## PROBLEM REQUIREMENTS
When you copy the entries, keep every word exactly as it stands.
=== Section Start ===
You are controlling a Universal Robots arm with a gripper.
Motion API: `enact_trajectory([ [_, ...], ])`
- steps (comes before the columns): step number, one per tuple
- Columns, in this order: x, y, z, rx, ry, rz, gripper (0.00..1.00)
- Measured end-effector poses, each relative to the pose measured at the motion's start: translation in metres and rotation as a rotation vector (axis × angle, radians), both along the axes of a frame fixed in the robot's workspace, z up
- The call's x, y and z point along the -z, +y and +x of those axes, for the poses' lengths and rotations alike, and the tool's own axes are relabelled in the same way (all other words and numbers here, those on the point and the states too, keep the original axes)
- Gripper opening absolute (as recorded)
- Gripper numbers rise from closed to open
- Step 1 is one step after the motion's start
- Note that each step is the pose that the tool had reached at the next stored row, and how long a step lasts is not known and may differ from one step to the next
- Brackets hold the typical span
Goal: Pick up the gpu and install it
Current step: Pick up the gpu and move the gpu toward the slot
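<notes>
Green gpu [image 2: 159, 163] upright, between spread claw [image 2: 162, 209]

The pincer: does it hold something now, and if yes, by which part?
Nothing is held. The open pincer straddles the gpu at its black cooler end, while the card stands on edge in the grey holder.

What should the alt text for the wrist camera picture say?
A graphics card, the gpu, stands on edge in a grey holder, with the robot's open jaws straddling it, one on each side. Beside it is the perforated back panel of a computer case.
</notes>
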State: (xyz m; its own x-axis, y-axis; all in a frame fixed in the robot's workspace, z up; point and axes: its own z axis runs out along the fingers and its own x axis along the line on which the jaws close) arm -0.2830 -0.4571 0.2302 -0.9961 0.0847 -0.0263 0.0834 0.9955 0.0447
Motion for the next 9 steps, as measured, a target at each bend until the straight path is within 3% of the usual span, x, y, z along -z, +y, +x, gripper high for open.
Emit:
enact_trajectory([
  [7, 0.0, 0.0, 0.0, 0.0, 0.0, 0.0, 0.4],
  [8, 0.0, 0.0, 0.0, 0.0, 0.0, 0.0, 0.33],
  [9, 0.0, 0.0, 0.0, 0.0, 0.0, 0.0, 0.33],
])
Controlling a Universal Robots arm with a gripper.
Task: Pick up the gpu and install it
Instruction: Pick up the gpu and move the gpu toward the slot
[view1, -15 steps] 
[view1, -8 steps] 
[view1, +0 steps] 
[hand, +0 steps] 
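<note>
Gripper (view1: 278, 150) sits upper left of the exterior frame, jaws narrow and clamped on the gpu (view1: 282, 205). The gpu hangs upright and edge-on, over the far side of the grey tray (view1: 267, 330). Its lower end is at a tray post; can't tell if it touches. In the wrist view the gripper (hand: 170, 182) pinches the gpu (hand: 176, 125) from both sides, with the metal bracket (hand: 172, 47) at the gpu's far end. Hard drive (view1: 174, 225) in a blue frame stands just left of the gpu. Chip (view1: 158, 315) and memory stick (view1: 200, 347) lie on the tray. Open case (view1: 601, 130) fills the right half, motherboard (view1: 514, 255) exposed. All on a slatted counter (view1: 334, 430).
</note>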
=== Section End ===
## EXERCISE OUTPUT
You are controlling a Universal Robots arm with a gripper.
Motion API: `enact_trajectory([ [_, ...], ])`
- steps (comes before the columns): step number, one per tuple
- Columns, in this order: x, y, z, rx, ry, rz, gripper (0.00..1.00)
- Measured end-effector poses, each relative to the pose measured at the motion's start: translation in metres and rotation as a rotation vector (axis × angle, radians), both along the axes of a frame fixed in the robot's workspace, z up
- The call's x, y and z point along the -z, +y and +x of those axes, for the poses' lengths and rotations alike, and the tool's own axes are relabelled in the same way (all other words and numbers here, those on the point and the states too, keep the original axes)
- Gripper opening absolute (as recorded)
- Gripper numbers rise from closed to open
- Step 1 is one step after the motion's start
- Note that each step is the pose that the tool had reached at the next stored row, and how long a step lasts is not known and may differ from one step to the next
- Brackets hold the typical span
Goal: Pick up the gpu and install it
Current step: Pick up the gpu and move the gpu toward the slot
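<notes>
Green gpu [image 2: 159, 163] upright, between spread claw [image 2: 162, 209]

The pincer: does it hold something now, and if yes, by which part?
Nothing is held. The open pincer straddles the gpu at its black cooler end, while the card stands on edge in the grey holder.

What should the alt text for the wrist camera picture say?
A graphics card, the gpu, stands on edge in a grey holder, with the robot's open jaws straddling it, one on each side. Beside it is the perforated back panel of a computer case.
</notes>
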State: (xyz m; its own x-axis, y-axis; all in a frame fixed in the robot's workspace, z up; point and axes: its own z axis runs out along the fingers and its own x axis along the line on which the jaws close) arm -0.2830 -0.4571 0.2302 -0.9961 0.0847 -0.0263 0.0834 0.9955 0.0447
Motion for the next 9 steps, as measured, a target at each bend until the straight path is within 3% of the usual span, x, y, z along -z, +y, +x, gripper high for open.
Emit:
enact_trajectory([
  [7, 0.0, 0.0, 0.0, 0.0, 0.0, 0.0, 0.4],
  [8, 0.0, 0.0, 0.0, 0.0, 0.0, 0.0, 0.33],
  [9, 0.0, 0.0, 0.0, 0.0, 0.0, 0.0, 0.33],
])
Controlling a Universal Robots arm with a gripper.
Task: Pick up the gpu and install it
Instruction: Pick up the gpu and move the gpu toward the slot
[view1, -15 steps] 
[view1, -8 steps] 
[view1, +0 steps] 
[hand, +0 steps] 
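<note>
Gripper (view1: 278, 150) sits upper left of the exterior frame, jaws narrow and clamped on the gpu (view1: 282, 205). The gpu hangs upright and edge-on, over the far side of the grey tray (view1: 267, 330). Its lower end is at a tray post; can't tell if it touches. In the wrist view the gripper (hand: 170, 182) pinches the gpu (hand: 176, 125) from both sides, with the metal bracket (hand: 172, 47) at the gpu's far end. Hard drive (view1: 174, 225) in a blue frame stands just left of the gpu. Chip (view1: 158, 315) and memory stick (view1: 200, 347) lie on the tray. Open case (view1: 601, 130) fills the right half, motherboard (view1: 514, 255) exposed. All on a slatted counter (view1: 334, 430).
</note>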

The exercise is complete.